An instance of the Entity Resolution (ER) problem on two RDF graphs. Various entities between the two graphs need to be interlinked using owl:sameAs edges

Given n entities and a boolean link specification function that determines whether two entities are equivalent, a naïve ER application would run in time \(O(n^2)\). Scalability indicates a two-step approach [5]. The first step is called blocking. Blocking uses a many-many clustering function called a blocking key to assign entities in near-linear time into one or more blocks, where each block represents a cluster [4]. In the second similarity step, only entities sharing a block are paired and evaluated by the (expensive) link specification function [8, 15].
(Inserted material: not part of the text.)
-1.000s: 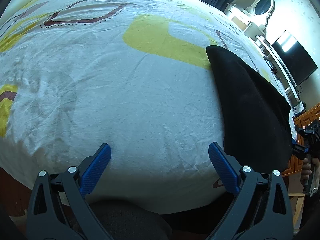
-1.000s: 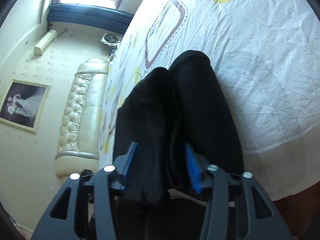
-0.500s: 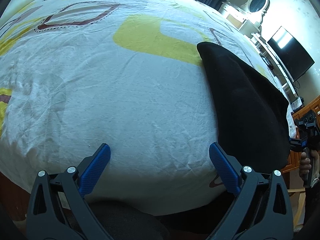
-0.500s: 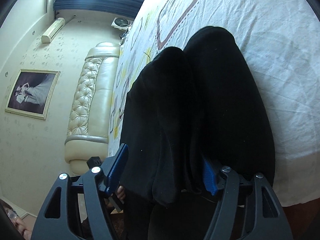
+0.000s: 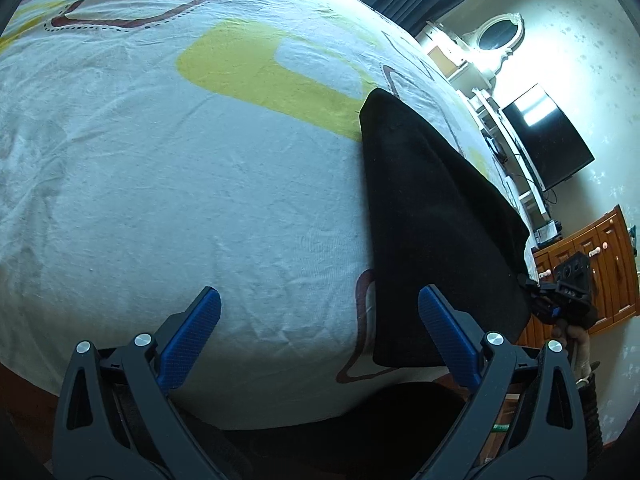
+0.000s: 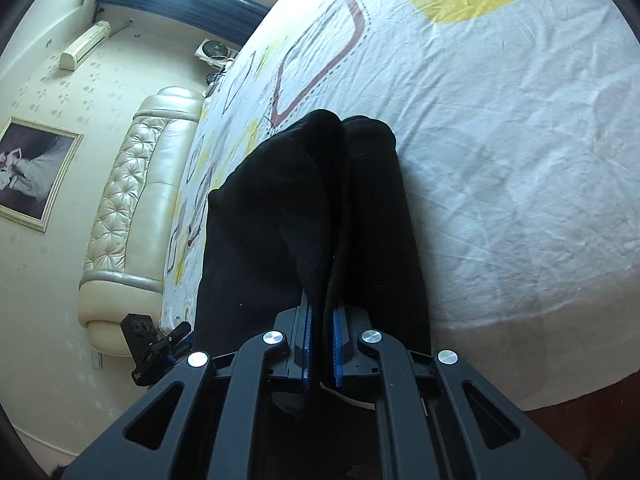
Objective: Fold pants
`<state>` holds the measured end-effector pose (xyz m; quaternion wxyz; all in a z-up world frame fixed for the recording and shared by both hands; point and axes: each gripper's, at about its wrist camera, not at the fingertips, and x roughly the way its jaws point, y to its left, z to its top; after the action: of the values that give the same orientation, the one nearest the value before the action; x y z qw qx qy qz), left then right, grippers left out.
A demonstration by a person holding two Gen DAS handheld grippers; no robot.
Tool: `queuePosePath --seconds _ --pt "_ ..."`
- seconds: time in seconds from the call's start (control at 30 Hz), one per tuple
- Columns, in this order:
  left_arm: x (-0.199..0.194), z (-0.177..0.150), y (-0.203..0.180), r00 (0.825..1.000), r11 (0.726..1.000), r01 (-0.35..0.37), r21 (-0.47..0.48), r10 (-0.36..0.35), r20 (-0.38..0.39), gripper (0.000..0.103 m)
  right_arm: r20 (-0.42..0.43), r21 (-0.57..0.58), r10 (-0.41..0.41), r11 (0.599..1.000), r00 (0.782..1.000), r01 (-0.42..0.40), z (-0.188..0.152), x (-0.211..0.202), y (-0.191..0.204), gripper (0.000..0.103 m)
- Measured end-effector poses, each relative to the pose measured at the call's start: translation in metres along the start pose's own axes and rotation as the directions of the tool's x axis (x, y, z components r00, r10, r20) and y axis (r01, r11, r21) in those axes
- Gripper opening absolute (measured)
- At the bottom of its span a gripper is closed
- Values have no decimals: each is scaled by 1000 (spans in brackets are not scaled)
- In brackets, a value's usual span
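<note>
The black pants [image 5: 432, 216] lie folded lengthwise on the bed, stretching from the middle to the near right edge. My left gripper [image 5: 320, 320] is open and empty above the sheet, its right pad next to the pants' near corner. My right gripper [image 6: 320, 344] is shut on the black pants [image 6: 320, 208] at their near end, with cloth pinched between the blue pads. The right gripper also shows in the left wrist view [image 5: 568, 292], at the pants' far right corner.
The bed sheet [image 5: 160, 160] is white with yellow and brown shapes. A cream padded headboard [image 6: 132, 200] stands at one end. A TV [image 5: 548, 140], a white dresser with mirror [image 5: 496, 36] and a wooden cabinet [image 5: 600, 268] line the wall beyond the bed.
My right gripper has closed from wide open onto the pants' edge. My left gripper has shifted towards the pants, so its right pad now sits by their corner.
</note>
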<state>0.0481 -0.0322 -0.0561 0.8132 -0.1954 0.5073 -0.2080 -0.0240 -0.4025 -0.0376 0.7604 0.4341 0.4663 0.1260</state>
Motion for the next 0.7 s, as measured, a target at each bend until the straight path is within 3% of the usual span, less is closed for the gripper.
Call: queuePosePath --seconds 0.13,0.2,0.23,0.27,0.43,0.6,0.7 --pt "11 5 -3 999 998 32 -52 -32 9 99 27 41 48 998 998 -49 -2 -7 -7 17" --pt "13 8 -1 997 994 74 -80 -73 14 99 71 50 67 996 995 -71 -2 -23 -9 38" --pt "13 8 1 995 991 97 -95 -96 14 99 104 50 78 995 991 -84 -3 -33 -10 63" --pt "13 8 4 993 987 119 -112 -118 14 99 140 49 81 995 987 -88 -5 -44 -14 70" --pt "14 -1 10 969 956 246 -160 -248 5 99 156 90 58 993 986 -73 -15 -50 -42 70" --pt "18 -5 8 954 940 298 -167 -301 8 99 117 115 113 985 987 -126 -24 -24 -52 71" --pt "24 -7 0 928 912 360 -198 -371 -21 99 116 84 128 987 985 -138 -28 -11 -42 84"
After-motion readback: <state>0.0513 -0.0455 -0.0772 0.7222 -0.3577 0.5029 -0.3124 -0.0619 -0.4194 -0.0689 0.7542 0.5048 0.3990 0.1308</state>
In the Relational Database (RDB) community, a state-of-the-art blocking algorithm is Sorted Neighborhood (SN) [6]. The classic SN version accepts a rigidly structured tabular database as input, and sorts the table by using the blocking key as a sorting key. A window of constant size is then slid over the records, and records sharing a window are paired and become candidates for the second ER step. In several studies, the RDB version of SN was verified to have excellent theoretical run-time guarantees and good empirical performance [4, 6]. To the best of our knowledge, an SN algorithm has never been proposed for schema-free RDF data sources despite its success. Such data sources are common on Linked Open Data (LOD), which has continued to grow since its inception in 2007 with just 12 datasets [20]. According to a recently concluded study, LOD currently contains over 1000 datasets and tens of billions of triplesFootnote 1.

Typical blocking systems such as Silk and Limes in the Semantic Web community assume that the link specification function is known a priori [8, 15]. Using the properties of the link specification function, these systems partition the space of entities into blocks. In contrast, Sorted Neighborhood does not assume any knowledge of the link specification function [6]. In practice, employing an agnostic blocking method such as Sorted Neighborhood enables an ER practitioner to decouple the two ER steps in terms of implementation and execution.
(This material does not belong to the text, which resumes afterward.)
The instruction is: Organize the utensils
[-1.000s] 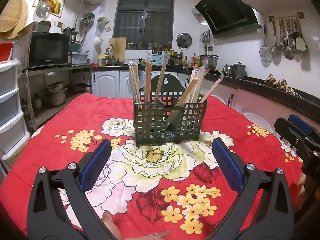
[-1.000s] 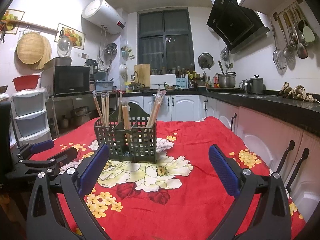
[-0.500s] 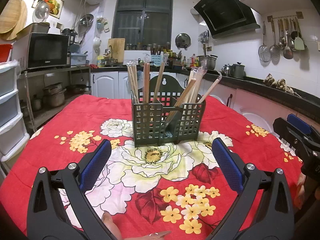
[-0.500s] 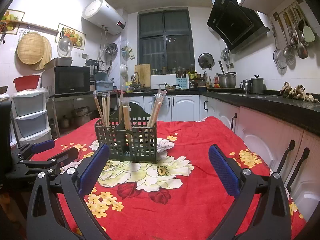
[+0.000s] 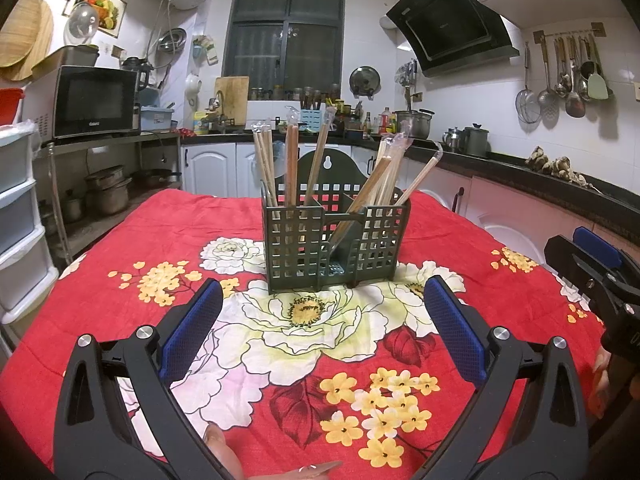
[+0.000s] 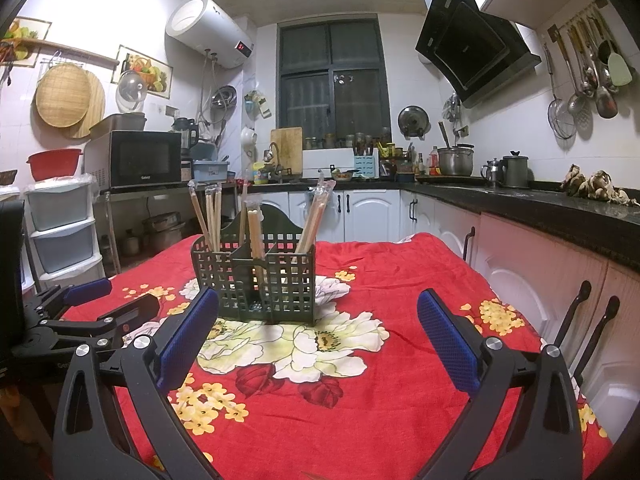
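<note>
Both of your tools have barely moved over the last second. The left tool [image 5: 320, 312] hangs low over the table [image 5: 100, 320] with its blue pads spread wide and nothing between them, pointed straight at the green basket [image 5: 336, 244]. Compared with a second ago the basket sits a touch higher and fuller in the left view, so you have drifted slightly toward it; no reach has begun. The right tool [image 6: 316, 320] is likewise spread wide and empty, and its view is practically unchanged.

The basket stands upright near the middle of the red flowered tablecloth [image 5: 460, 236], well ahead of both tools. The chopsticks [image 5: 292, 164] are all inside it: several pairs stand nearly upright in the compartment on the left of the left view, while others [image 5: 380, 184] lean hard to the right in the neighbouring compartment. Many tips wear clear plastic sleeves. I see no loose utensil on the cloth in either view.

Judging from that, either the sorting is about finished or you are pausing before you regroup pairs between compartments; the pictures cannot settle which. If you go for a pair, the leaning ones look easiest to pinch near the top. The basket looks light and may tip or slide if you pull sideways.
</note>
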Demonstrator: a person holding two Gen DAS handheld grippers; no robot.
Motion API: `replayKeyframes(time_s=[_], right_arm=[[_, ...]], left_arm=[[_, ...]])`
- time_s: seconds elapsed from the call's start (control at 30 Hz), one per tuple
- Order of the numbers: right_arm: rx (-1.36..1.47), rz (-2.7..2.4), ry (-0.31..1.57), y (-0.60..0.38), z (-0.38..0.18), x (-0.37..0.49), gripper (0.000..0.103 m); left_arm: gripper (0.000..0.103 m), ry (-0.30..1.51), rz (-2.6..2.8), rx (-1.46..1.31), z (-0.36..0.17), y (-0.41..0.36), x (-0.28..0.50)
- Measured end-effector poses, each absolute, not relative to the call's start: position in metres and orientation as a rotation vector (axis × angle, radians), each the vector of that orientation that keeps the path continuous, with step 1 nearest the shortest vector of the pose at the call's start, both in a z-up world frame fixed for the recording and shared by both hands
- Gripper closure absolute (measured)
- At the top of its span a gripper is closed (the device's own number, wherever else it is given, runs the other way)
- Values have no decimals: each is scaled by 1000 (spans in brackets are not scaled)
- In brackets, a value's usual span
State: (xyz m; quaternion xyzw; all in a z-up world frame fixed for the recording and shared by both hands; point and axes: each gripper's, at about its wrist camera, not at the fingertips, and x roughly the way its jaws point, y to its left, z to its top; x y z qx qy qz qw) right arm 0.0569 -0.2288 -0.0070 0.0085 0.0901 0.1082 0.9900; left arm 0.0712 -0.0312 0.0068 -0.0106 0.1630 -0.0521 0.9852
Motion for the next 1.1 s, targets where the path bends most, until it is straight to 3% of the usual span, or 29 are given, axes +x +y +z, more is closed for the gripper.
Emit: replayKeyframes(time_s=[0.9, 1.1], right_arm=[[35, 196, 211, -233, -8, 58, 6], [-33, 60, 450, -257, -9, 107, 6]], left_arm=[[10, 435, -76, -49, 10, -16, 85], [10, 608, 61, -37, 15, 34, 127]])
This paper presents a Sorted Neighborhood workflow that processes schema-free RDF data and accommodates a range of practical options (Sect. 3). The described algorithm is evaluated on five real-world test cases against two established baselines (Sect. 4). Preliminary results show that the method is a promising blocking procedure for schema-free RDF datasets.

2 Related Work

Entity Resolution is an old problem [14], and is methodologically surveyed by Elmagarmid et al. [5]. The blocking step is surveyed separately by Christen [4], who has also written a book synthesizing recent trends in ER research [3]. We note that traditionally, blocking has not been given as much importance as the second ER step, but this changed in the mid-90’s, with large databases increasingly accessible over the Web [4]. Hernàndez and Stolfo published the Sorted Neighborhood work [6], and extended it to include parallel implementations [7]. Recent work has adapted the method to XML data, but under the assumption that the XML data sources possess the same schema, possibly after a schema matching step [17]. To the best of our knowledge, the method has not been adapted yet to schema-free semi-structured data.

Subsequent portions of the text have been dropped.